CI-infra-side changes to support the three-tier ROCm Docker build (vllm-project/vllm#36949). Wires the new ci_base Tier-1 image into the bake HCL targets and Jinja pipeline template, and removes the now-unnecessary Docker Hub cache cleanup scripts.


docker/ci-rocm.hcl — new variable CI_BASE_IMAGE
+variable "CI_BASE_IMAGE" {
+  default = "rocm/vllm-dev:ci_base"
+}

HCL variables are automatically read from the environment, so any env var named CI_BASE_IMAGE set by the Buildkite step overrides this default at build time.

The default rocm/vllm-dev:ci_base is the stable Docker Hub tag produced by the weekly scheduled pipeline. When building the ci_base stage itself (via the ci-base-rocm-ci target), this variable is passed as a --build-arg but has no effect — the ci_base stage in Dockerfile.rocm uses FROM base, not FROM ${CI_BASE_IMAGE}.

docker/ci-rocm.hcl — CI_BASE_IMAGE added to _ci-rocm args
 target "_ci-rocm" {
   args = {
     ARG_PYTORCH_ROCM_ARCH = PYTORCH_ROCM_ARCH
     USE_SCCACHE           = 0
+    CI_BASE_IMAGE         = CI_BASE_IMAGE
   }
 }

_ci-rocm is the shared base target inherited by all CI bake targets (test-rocm-ci, test-rocm-gfx90a-ci, etc.). Adding CI_BASE_IMAGE here means it is forwarded as --build-arg CI_BASE_IMAGE=<value> to Docker for every CI build automatically, without repeating it in each per-arch target.

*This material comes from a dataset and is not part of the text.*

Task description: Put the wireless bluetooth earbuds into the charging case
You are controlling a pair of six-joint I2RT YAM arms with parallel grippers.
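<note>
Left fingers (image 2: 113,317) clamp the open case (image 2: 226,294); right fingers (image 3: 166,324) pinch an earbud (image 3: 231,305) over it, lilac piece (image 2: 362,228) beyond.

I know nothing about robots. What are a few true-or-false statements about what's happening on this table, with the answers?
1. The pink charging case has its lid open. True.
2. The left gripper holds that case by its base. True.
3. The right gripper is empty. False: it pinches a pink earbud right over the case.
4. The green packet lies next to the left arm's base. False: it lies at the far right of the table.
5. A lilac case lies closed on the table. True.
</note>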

docker/ci-rocm.hcl — new ci-base-rocm-ci bake target
variable "CI_BASE_IMAGE_TAG" {
  default = "rocm/vllm-dev:ci_base"
}

variable "CI_BASE_IMAGE_TAG_DATED" {
  default = ""
}

target "ci-base-rocm-ci" {
  inherits   = ["_common-rocm", "_ci-rocm", "_labels"]
  target     = "ci_base"
  cache-from = get_cache_from_rocm()
  cache-to   = get_cache_to_rocm()
  tags = compact([CI_BASE_IMAGE_TAG, CI_BASE_IMAGE_TAG_DATED])
  output = ["type=registry"]
}

CI_BASE_IMAGE_TAG
The stable tag pushed after every weekly build: rocm/vllm-dev:ci_base. Per-PR builds pull this tag as their CI_BASE_IMAGE. The default here is the authoritative definition of the Tier-1 image name across the whole system.

CI_BASE_IMAGE_TAG_DATED
An optional dated snapshot tag (e.g. rocm/vllm-dev:ci_base-20250330) set by the amd-ci-base.yaml pipeline at runtime via shell export. Empty by default so compact([...]) drops it cleanly when running locally or in other contexts. Used for rollback: if a weekly build introduces a regression you can pin CI_BASE_IMAGE to a specific dated tag in amd.yaml.

ci-base-rocm-ci target
Invoked by bash .buildkite/scripts/ci-bake.sh ci-base-rocm-ci in the weekly pipeline.
Inherits from _common-rocm (repo context, Dockerfile, build args), _ci-rocm (PYTORCH_ROCM_ARCH, USE_SCCACHE, CI_BASE_IMAGE arg), and _labels (OCI image labels).
Uses the same get_cache_from_rocm() / get_cache_to_rocm() functions as the per-PR test targets, so BuildKit reuses intermediate layer cache from the most recent main-branch build.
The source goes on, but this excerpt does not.